If you're not surprised by this story, just take a moment to envision your nurse or a neighbor or a grocery clerk telling you you look "sexy". Um yeah.
Case #2
Our vet set us up with a very nice Italian woman named Fiorenza who had recently gotten a pug puppy named Pepe. She was going back to Italy for the summer and needed someone to watch Pepe while she was gone. Everyone in HK leaves for the summer, so while it doesn't make her Pet Owner of the Year to leave her new puppy behind for 3 months, it's also not all that unusual here. One day over lunch Vin asks Fiorenza how Pepe was doing after having been neutered the previous week. She replied, "He still gets sexually aroused; in fact just yesterday he had an erection." Vin nearly spit out his lunch.

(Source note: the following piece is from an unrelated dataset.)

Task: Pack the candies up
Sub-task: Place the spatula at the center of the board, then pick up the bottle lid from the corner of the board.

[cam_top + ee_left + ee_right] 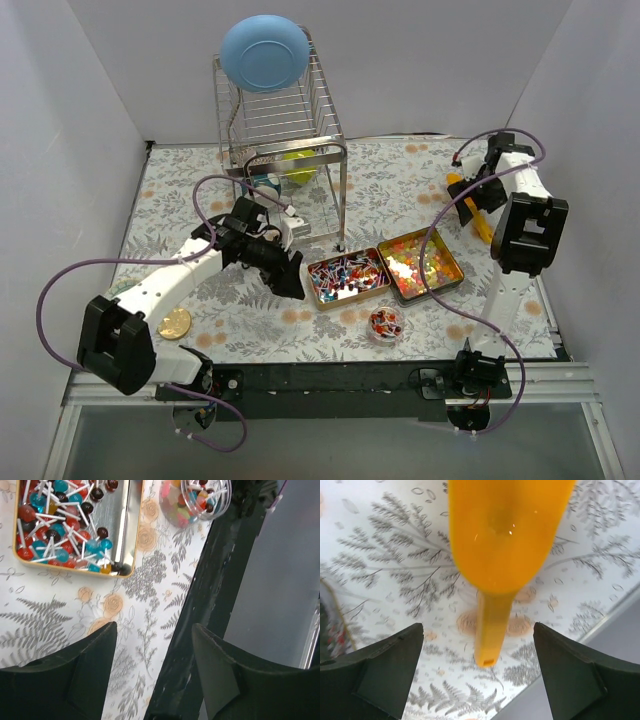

This is Pepe (sans erection) with Victor in the background.
Wednesday, June 17, 2009
I suck
If there are still people reading this blog, I feel compelled to apologize for my silence. I can't decide if it's because I'm actually living life instead of observing it...or if I've been just plain lazy. Whatever the reason, it's been awhile since I've blogged and I'm here to repent.
The good news is that the dry spell is over. (I still retain the right to have another dry spell after this mini burst of words!) The next few blog entries are just random observations and not novel-like accounts of a trip or anything. Nonetheless, I hope you enjoy them as they capture everyday life in HK.